Monday, March 16, 2009

January 28, 1999

One resolution I kept in 1998 was to start complying with the environmental rules I could afford to keep, "environmental rulesbeing my understanding of the real or imagined laws and restrictions supported by such outfits as the Sierra Club and Green Peace.

Attacks on landowners had been too terrifying to develop a clear understanding of the policies. Nothing has been written on the subject, but prisoners sentenced to the gallows learn very little about the tensile strength of manila rope or the operation of a trap door until it's too late to use the knowledge.

The first thing I did was save all the old newspapers for recycling at a waste disposal drop over in San Angelo. Even though I clip a lot of printed material to guide my kids and friends onto the safe grounds of my political and spiritual philosophy, I still ended up having huge bundles of newsprint.

At first, I hated sentencing my stuff in The Livestock Weekly to the recycling plant. Words die a fast enough death without tossing the pages in a big bin to be ground back to pulp. I also was uncertain whether I wanted to contribute the column inches 800 words take to save part of the forest to hide timber wolves, or provide nesting for the spotted owl.
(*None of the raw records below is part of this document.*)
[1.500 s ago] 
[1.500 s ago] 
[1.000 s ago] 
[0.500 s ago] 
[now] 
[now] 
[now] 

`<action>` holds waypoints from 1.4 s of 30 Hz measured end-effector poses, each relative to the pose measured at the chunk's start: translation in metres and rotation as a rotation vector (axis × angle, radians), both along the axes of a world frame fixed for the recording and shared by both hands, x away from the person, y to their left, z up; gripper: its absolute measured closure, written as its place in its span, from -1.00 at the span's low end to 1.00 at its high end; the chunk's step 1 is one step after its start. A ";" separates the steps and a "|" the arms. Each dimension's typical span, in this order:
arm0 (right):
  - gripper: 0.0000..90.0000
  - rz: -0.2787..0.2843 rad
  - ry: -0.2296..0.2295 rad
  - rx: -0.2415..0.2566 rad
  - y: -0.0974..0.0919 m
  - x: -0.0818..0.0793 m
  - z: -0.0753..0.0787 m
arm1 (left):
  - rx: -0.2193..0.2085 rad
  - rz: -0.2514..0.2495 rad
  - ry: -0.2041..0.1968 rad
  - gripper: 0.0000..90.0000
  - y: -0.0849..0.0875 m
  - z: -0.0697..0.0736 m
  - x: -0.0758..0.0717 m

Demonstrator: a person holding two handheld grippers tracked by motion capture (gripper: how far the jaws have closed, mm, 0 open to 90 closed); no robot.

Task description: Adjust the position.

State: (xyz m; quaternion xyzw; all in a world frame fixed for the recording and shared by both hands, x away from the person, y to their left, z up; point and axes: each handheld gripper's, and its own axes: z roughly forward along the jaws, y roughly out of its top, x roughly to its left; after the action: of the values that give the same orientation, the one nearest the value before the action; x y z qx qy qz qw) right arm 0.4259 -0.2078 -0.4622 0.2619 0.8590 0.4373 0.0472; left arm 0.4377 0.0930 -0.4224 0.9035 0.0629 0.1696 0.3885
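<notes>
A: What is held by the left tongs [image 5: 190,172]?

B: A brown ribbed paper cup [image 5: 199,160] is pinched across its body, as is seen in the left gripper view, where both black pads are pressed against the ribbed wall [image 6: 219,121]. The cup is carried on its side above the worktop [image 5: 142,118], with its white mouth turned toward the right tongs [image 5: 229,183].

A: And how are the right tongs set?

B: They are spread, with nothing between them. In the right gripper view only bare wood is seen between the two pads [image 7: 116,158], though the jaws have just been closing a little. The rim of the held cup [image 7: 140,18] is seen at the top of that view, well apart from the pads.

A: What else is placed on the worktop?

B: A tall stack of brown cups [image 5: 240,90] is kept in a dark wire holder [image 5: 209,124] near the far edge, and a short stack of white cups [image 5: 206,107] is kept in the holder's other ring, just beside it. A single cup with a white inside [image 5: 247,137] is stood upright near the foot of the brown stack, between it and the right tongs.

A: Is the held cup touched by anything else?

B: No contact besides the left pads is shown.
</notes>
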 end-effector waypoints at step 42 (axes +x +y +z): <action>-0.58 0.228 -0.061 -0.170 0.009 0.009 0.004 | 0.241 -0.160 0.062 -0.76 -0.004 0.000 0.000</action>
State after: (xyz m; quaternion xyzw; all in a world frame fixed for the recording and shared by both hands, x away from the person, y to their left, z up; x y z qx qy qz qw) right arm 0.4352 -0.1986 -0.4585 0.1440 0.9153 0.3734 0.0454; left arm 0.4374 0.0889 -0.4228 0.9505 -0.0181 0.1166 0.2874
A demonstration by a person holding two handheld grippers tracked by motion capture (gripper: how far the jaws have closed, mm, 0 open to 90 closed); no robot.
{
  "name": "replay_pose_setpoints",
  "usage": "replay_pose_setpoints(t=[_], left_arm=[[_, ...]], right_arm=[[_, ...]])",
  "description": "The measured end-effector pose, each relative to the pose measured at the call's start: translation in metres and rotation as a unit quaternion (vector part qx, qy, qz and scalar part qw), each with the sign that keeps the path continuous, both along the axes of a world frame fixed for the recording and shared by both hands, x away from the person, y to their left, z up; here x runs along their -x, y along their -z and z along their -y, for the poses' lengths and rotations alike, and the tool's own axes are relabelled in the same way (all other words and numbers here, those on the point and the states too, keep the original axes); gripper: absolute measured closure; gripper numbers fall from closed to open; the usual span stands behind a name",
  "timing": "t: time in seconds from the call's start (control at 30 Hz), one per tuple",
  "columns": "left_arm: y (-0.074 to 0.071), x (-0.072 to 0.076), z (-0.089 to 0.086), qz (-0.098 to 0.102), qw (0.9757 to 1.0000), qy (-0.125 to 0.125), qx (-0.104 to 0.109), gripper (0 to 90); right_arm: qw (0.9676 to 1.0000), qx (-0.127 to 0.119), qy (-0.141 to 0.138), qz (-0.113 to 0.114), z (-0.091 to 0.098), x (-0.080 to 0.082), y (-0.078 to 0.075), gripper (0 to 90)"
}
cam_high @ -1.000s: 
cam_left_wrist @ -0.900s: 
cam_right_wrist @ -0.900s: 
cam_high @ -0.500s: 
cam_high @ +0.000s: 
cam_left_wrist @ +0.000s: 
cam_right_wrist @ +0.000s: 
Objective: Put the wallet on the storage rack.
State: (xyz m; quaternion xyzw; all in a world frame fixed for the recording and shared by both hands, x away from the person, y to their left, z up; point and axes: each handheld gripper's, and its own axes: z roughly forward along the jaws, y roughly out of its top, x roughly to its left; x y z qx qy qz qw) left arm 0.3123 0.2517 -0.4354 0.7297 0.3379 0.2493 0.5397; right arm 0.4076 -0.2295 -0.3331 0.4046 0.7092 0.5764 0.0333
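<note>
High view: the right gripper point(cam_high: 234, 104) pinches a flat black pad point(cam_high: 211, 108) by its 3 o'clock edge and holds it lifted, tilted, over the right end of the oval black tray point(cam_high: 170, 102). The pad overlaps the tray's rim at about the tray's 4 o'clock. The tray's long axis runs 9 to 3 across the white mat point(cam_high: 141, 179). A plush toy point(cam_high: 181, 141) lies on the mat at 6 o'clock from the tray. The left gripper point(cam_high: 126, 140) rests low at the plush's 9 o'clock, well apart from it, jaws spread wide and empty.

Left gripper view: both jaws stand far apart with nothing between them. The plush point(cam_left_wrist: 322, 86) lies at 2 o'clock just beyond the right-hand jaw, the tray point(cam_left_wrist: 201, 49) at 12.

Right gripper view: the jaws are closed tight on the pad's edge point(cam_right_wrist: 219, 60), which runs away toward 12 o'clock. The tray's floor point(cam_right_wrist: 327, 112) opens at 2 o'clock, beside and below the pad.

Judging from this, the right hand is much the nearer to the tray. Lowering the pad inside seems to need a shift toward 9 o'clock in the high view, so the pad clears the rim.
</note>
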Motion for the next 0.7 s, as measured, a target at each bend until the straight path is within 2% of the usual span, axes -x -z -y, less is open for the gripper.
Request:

But then I realized my loss was going to be offset by disposing of all the pundits that readers and critics gush over as being "bright" and "lucid, and "deft of pen."

Right quick, I began enjoying bundling up ol' wise guy's and ol' smart mouth's columns to tie in a strangulation knot. My long-ago wife used to fold my articles face up in the bottom of her bird cage. She was one of the first practitioners of performance art in Mertzon. I still have bad dreams on the full moon from recasting the time I came home too late for dinner and found my pet tomcat lying dead on the dining room table from a hollow point .22 bullet between his eyes.

The next project was to save aluminum cans and coat hangers in reusable plastic bags. Took the first quarter of the year to set up the operation I named "AC&H-RPB." The way it was planned, I saved the 12-pack boxes to put the empties back in place. Then I kept the plastic grocery sacks to take back the cans and boxes to bring back more diet sodas. As the pantry became filled with sacks and cartons in various positions, from spilling out on the floor to tilting against the door, I used the coat hangers to fish out the sacks to rearrange the storage space.

By the second quarter, can sales became impressive. At 45 cents a pound f.o.b. Angelo, on a no-shrink, no-commission deal up front, the cans sold mighty stout compared to packer cows at a quarter and original bag 12-months wool at 35 cents a pound. (For the best weighing conditions on aluminum cans, chill in the freezer to induce vaporization. At weigh-in, don't watch the scales; watch the eyes of the person operating the scales.)

The disparity in values wasn't new. The grand old game of herding woolies and hollow horns steels us against tides of foreign competition and desperate market and weather disappointments painful enough to make a dental nurse change professions. At no time since the bloody history of the Roman gladiators, pitted against arenas full of roaring African lions, has a battle been fought as one-sided as the American ranchers matched against the subsidized forces of the beef and sheep industries of Australia and New Zealand.

The Wall Street Journal had just reported how China ruined the apple business in Washington State last year by causing juice apples to drop from $70 a ton to $10 a ton. Market quotations the week before this writing credited the tonnage of Australian and New Zealand lamb with 60 percent of our dressed market and all the major wool movement. (Over the weekend, the newest supermarket in San Angelo displayed New Zealand butterflied lamb in packages so bloody, it looked like the shad gizzards sold at a Highland lake bait stand.) So I figured I'd better ship my cans before the Australians moved on the deal and dumped a load of cans and coat hangers on the West Coast.

I no longer burn old tires to smoke polecats from underneath the saddle shed. Pour-ons are too high for a bitterweed sheep operation to use on the cow herd, and the sprayer hose leaks too much to spray anything but the ground. The trick is going to be to hit a happy medium as a new-day environmentalist, so my old adversaries won't come out to check my progress and my colleagues won't become jealous and turn me in for my digressions.